**REQUIREMENT**
Output each line exactly as written, from the first line of the records to the line bearing "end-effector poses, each", inclusive, while leaving every picture out.
====== DATA EXTRACTS ======
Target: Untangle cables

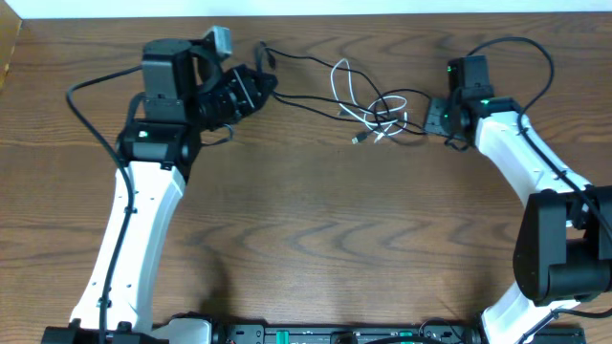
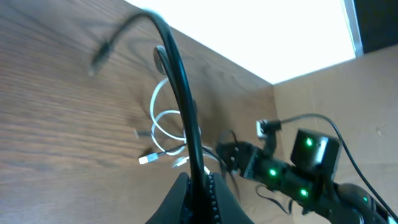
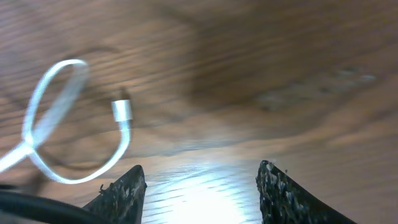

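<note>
Black thin cord [image 2: 178, 74] sits pinched in the tightly closed left gripper [image 2: 199, 182] and runs right into a knot with the white thin cord [image 3: 122, 113] mid-table. Just beyond, the right gripper [image 3: 202, 186] hangs part-open and empty. Untangling looks barely begun, since the loops lie crossed.

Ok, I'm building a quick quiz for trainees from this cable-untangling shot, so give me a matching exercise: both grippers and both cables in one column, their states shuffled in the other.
Column one:
1. left gripper
2. right gripper
3. black cable
4. white cable

Column two:
A. lies looped on the table, nothing gripping it
B. open, only bare wood between the fingers
C. shut on a cord
D. pinched between two fingers

Pairs: 1-C, 2-B, 3-D, 4-A.
</note>
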You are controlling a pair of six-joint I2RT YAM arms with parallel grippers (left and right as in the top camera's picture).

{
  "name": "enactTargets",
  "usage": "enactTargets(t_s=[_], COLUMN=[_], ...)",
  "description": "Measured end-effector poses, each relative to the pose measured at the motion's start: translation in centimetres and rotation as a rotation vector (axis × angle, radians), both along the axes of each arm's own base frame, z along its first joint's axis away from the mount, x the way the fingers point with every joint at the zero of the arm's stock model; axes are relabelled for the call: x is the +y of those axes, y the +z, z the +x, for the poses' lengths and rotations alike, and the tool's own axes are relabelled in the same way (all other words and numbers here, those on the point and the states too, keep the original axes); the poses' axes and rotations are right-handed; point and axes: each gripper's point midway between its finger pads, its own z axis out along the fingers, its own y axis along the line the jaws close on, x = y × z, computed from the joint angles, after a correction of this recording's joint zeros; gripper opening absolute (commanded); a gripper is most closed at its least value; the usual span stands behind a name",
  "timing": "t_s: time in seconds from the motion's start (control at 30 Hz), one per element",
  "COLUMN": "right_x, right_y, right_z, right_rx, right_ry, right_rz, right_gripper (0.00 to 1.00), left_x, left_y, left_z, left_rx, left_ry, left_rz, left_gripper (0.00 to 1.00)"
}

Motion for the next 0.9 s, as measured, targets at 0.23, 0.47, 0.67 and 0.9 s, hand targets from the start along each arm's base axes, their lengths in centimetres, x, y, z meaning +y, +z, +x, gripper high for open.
enactTargets(t_s=[0.23, 0.47, 0.67, 0.9], right_x=[-6.6, -10.6, -13.1, -16.9], right_y=[-0.3, -0.4, -0.3, -0.4], right_z=[-0.8, -1.2, -1.5, -2.4], right_rx=[0.035, 0.04, 0.036, 0.03], right_ry=[-0.136, -0.2, -0.224, -0.276], right_rz=[-0.064, -0.067, -0.063, -0.015], right_gripper=[0.52, 0.51, 0.52, 0.52], left_x=[4.5, 7.7, 9.6, 11.1], left_y=[-0.4, -2.4, -4.0, -4.8], left_z=[1.0, 0.8, 0.4, 0.3], left_rx=[-0.002, 0.06, 0.105, 0.116], left_ry=[0.101, 0.193, 0.263, 0.312], left_rz=[0.031, 0.119, 0.225, 0.314], left_gripper=[0.08, 0.07, 0.07, 0.08])
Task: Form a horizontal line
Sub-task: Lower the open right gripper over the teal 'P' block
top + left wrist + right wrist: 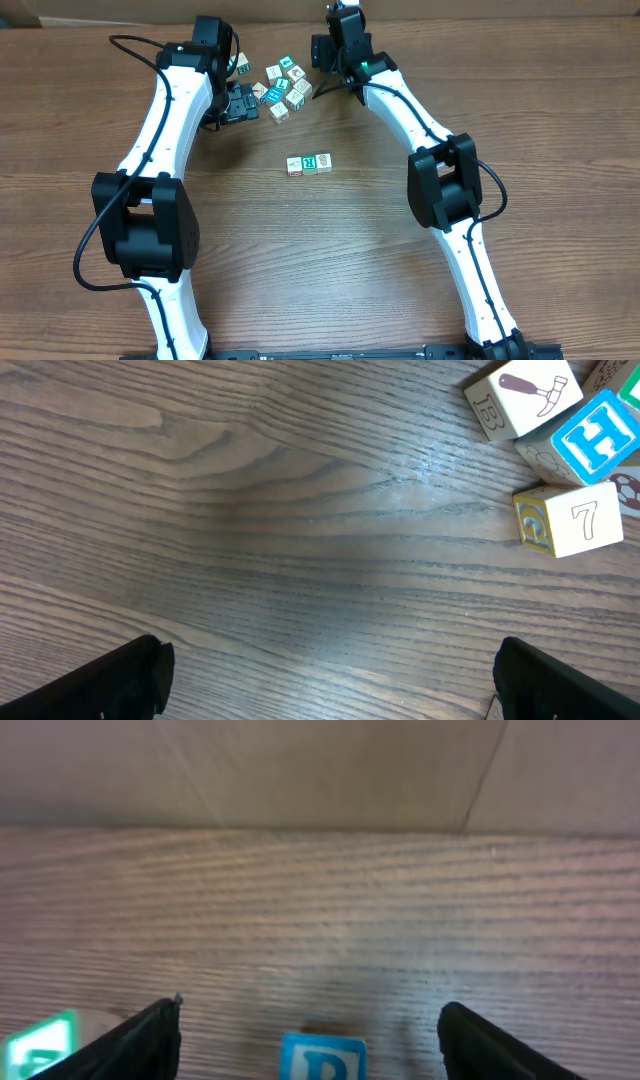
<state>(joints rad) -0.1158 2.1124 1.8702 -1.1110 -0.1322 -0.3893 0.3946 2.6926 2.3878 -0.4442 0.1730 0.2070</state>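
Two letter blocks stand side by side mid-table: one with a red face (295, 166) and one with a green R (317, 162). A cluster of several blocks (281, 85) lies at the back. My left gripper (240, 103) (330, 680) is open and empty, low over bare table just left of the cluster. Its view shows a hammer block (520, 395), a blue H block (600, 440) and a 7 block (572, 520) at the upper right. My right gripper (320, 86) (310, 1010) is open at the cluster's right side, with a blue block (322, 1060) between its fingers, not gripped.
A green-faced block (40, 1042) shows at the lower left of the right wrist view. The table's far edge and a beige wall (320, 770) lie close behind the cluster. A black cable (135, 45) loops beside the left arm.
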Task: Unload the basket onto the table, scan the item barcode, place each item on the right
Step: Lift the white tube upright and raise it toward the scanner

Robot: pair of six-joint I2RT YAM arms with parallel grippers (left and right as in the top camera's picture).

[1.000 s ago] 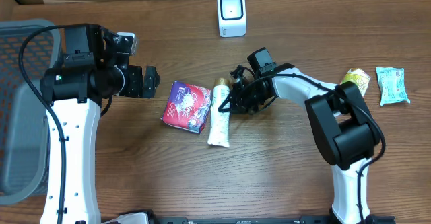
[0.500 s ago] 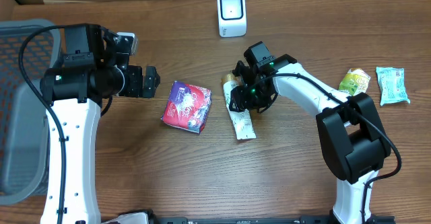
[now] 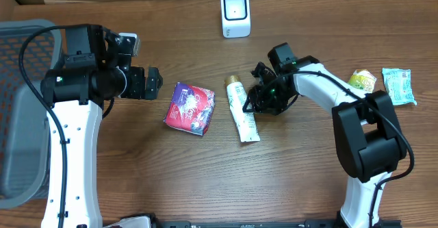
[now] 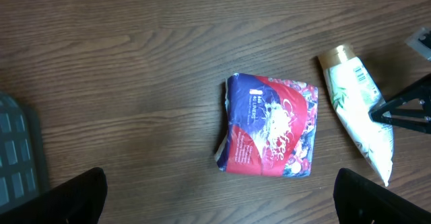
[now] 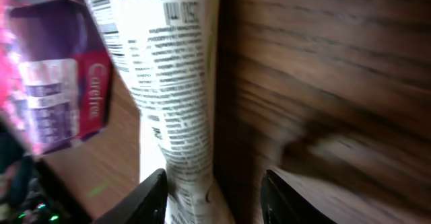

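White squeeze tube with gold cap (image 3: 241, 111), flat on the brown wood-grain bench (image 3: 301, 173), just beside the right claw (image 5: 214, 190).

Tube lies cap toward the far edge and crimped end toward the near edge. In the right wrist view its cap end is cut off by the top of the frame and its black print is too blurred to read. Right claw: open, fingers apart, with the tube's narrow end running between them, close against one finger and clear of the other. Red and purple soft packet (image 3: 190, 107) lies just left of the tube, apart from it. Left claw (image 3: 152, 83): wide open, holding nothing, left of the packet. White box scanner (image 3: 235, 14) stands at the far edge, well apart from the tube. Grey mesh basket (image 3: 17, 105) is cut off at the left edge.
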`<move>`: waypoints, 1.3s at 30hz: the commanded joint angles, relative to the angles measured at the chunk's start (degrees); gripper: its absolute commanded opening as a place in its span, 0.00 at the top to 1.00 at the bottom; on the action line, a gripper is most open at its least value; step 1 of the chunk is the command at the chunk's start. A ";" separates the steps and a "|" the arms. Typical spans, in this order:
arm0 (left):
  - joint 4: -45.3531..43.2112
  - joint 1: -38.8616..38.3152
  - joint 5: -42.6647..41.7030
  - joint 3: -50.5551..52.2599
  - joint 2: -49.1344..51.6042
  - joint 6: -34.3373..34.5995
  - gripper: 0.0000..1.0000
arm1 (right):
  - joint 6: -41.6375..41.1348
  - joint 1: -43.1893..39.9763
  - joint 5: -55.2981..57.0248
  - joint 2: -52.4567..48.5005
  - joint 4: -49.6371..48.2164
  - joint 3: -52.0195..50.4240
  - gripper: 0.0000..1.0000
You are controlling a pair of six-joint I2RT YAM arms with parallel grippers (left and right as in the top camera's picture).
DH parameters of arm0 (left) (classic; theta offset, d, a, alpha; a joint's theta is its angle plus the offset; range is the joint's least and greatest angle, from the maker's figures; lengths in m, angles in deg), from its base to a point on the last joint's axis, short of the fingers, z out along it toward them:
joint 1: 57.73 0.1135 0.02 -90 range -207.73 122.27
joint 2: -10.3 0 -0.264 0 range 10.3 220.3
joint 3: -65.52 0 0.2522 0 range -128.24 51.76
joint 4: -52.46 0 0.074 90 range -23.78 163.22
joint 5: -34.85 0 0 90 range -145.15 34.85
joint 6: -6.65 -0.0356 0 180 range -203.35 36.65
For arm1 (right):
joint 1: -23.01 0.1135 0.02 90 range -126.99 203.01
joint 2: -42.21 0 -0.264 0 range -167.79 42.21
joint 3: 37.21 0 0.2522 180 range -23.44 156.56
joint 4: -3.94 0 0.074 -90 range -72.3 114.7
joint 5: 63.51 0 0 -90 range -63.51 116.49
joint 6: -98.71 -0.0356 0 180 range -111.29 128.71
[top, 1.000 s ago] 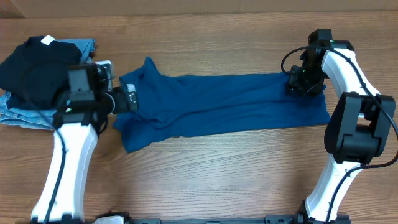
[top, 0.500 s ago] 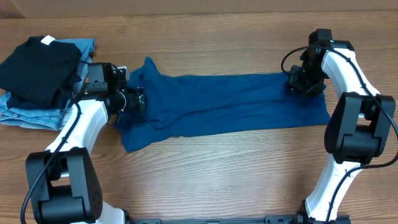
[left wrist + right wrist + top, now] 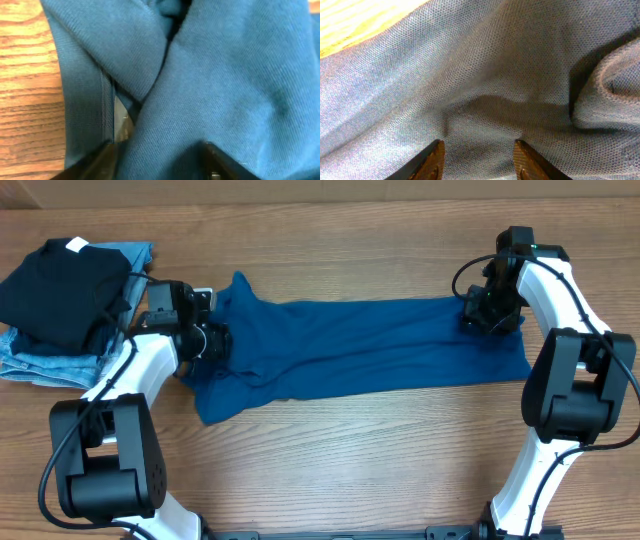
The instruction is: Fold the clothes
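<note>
The teal-blue shirt (image 3: 360,345) lies folded into a long strip across the table, collar end at the left. My left gripper (image 3: 213,340) rests on the bunched collar end. In the left wrist view its fingers (image 3: 160,152) are spread, with shirt fabric (image 3: 240,75) and a pale label between them. My right gripper (image 3: 488,318) rests on the shirt's far right end near the top edge. In the right wrist view its fingers (image 3: 480,152) are spread over flat fabric (image 3: 470,75).
A black folded garment (image 3: 55,290) with a white tag lies on light-blue jeans (image 3: 40,365) at the far left, just behind my left arm. Bare wooden table (image 3: 350,450) lies in front of the shirt.
My left arm has swung round and its gripper has shifted slightly right onto the shirt's collar end. The right arm and the shirt have not visibly moved.
</note>
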 commanded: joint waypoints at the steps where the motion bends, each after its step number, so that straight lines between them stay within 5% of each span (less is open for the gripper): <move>1: 3.02 0.35 -1.14 -5.33 0.72 -0.76 0.62 | 0.37 -0.15 0.57 1.88 -0.11 1.14 0.52; 6: 6.34 0.35 -0.90 -8.63 0.72 -0.74 0.83 | 0.39 -0.15 0.57 1.88 0.17 1.14 0.51; 9: 7.32 0.35 -0.48 -8.63 0.72 -0.79 0.85 | 0.39 -0.15 0.57 1.88 0.44 1.14 0.51; 10: 7.67 0.35 0.26 -8.63 0.72 -0.76 0.75 | 0.39 -0.15 0.57 1.88 0.50 1.14 0.51; 11: 8.09 0.35 1.31 -8.63 0.72 -0.79 0.47 | 0.39 -0.15 0.57 1.88 0.48 1.14 0.51; 12: 8.50 0.35 2.62 -8.63 0.74 -1.16 0.39 | 0.39 -0.15 0.57 1.88 0.48 1.14 0.52; 25: 10.12 0.33 2.49 -8.28 4.46 -8.35 0.41 | 0.39 -0.15 0.57 1.88 0.26 1.14 0.51; 27: 10.03 0.33 2.51 -8.28 4.87 -8.70 0.44 | 0.37 -0.15 0.57 1.88 0.26 1.14 0.51; 30: 9.68 0.33 2.03 -8.39 4.87 -8.68 0.62 | 0.39 -0.15 0.59 1.88 0.24 1.14 0.51; 35: 10.21 0.33 -0.52 -8.39 4.85 -8.66 0.65 | 0.37 -0.15 0.59 1.88 0.28 1.14 0.52; 39: 12.81 0.35 -0.50 -9.22 4.83 -8.63 0.83 | 0.39 -0.15 0.59 1.88 0.33 1.14 0.52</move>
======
**RESULT OF THIS EXERCISE**
Target: Untangle cables


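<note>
Black thin cord [image 2: 178, 74] sits pinched in the tightly closed left gripper [image 2: 199, 182] and runs right into a knot with the white thin cord [image 3: 122, 113] mid-table. Just beyond, the right gripper [image 3: 202, 186] hangs part-open and empty. Untangling looks barely begun, since the loops lie crossed.

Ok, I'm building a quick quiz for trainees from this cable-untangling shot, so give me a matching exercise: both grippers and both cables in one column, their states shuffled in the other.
Column one:
1. left gripper
2. right gripper
3. black cable
4. white cable

Column two:
A. lies looped on the table, nothing gripping it
B. open, only bare wood between the fingers
C. shut on a cord
D. pinched between two fingers

Pairs: 1-C, 2-B, 3-D, 4-A.
</note>
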You are controlling a pair of six-joint I2RT YAM arms with parallel grippers (left and right as in the top camera's picture).

{
  "name": "enactTargets",
  "usage": "enactTargets(t_s=[_], COLUMN=[_], ...)",
  "description": "Measured end-effector poses, each relative to the pose measured at the motion's start: translation in centimetres and rotation as a rotation vector (axis × angle, radians), both along the axes of each arm's own base frame, z along its first joint's axis away from the mount, x the way the fingers point with every joint at the zero of the arm's stock model; axes are relabelled for the call: x is the +y of those axes, y the +z, z the +x, for the poses' lengths and rotations alike, and the tool's own axes are relabelled in the same way (all other words and numbers here, those on the point and the states too, keep the original axes); the poses' axes and rotations are right-handed; point and axes: each gripper's point midway between its finger pads, its own z axis out along the fingers, its own y axis along the line the jaws close on, x = y × z, computed from the joint angles, after a correction of this recording's joint zeros; gripper opening absolute (commanded); a gripper is most closed at its least value; the usual span stands behind a name",

This output contains the complete answer.